AIM OF THE EXERCISE: Pull each line containing "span" from the data.

..........

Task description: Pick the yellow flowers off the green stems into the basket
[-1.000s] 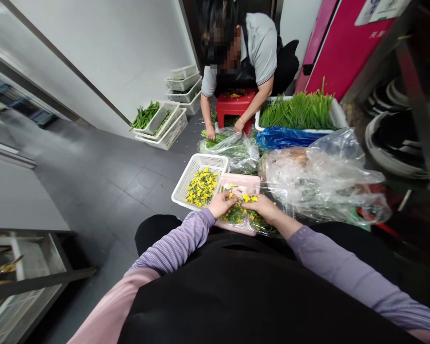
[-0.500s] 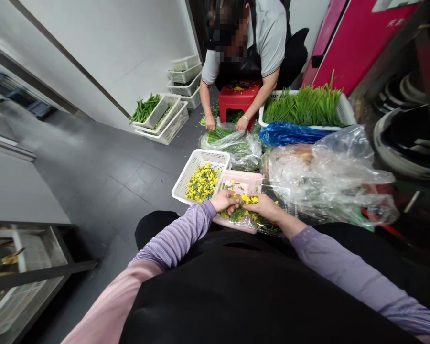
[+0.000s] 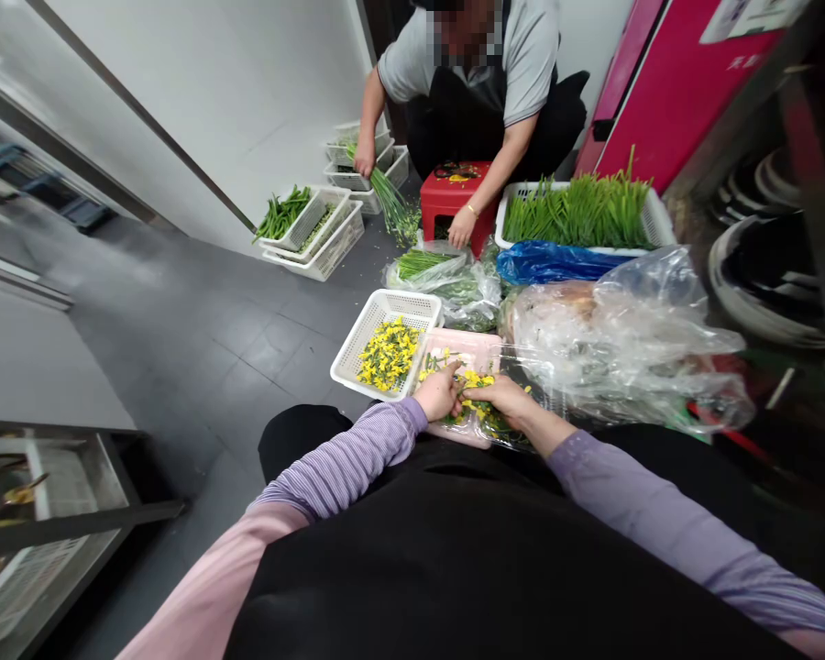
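Fingers of the right hand (image 3: 512,401) pinch yellow flowers (image 3: 479,381) over a pink tray (image 3: 478,343); the left hand's (image 3: 438,394) are curled just beside them, their grip too hidden to tell. Left of the fingers stands a white basket (image 3: 347,361) with more blooms (image 3: 389,356), right a plastic bag (image 3: 577,339); beyond, a co-worker (image 3: 485,78) holds green stems (image 3: 383,191).
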The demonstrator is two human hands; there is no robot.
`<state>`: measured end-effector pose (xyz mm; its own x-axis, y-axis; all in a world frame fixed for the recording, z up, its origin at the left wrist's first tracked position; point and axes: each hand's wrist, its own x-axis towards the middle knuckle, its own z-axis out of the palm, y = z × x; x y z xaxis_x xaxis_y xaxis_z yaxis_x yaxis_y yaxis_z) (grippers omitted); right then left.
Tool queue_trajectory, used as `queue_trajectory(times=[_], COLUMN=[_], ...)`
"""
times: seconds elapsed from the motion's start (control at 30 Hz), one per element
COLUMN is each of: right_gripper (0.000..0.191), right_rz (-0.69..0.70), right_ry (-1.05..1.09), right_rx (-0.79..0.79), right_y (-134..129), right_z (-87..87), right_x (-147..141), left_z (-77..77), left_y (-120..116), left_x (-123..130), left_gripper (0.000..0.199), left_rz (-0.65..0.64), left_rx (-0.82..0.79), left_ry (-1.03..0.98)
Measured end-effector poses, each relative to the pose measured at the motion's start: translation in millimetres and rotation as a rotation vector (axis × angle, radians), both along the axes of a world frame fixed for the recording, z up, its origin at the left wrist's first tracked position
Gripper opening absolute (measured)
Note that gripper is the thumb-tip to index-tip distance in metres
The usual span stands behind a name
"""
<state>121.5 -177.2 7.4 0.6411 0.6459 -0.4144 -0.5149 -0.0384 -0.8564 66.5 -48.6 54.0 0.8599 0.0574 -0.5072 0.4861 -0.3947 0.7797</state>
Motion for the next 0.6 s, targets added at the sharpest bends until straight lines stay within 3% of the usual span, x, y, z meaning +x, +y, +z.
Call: queue_trajectory(times=[0.17,0.37,0.6], right_gripper=[0.034,0.036,0.018], right_rz=[-0.074,-0.147,-0.016], right_ry=[0.012,0.13,0.324], right_rx=[0.051,0.156,0.097], right_y=[-1.4,-3.5,-3.1], right_z=[6.8,8.0,3.0], right_x=[-1.8,2.2,1.4], left_z=[5.7,4.7,-4.5], left_y=[-0.1,5.8,2.9], left_x=[1.4,2.0,-6.0], left_gripper=[0.054,0.014,0.005], left_rz=[0.076,0.221,0.236], left_rx=[-0.029,-0.27,-0.288], left_ry=[0.024,0.125,0.02])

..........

EXERCISE RESULT:
The usual span stands behind a name
Motion for the next 0.6 s, targets added at the sharpest bends until straight lines stay within 3% of the usual span, x, y, z meaning +x, +y, +z.

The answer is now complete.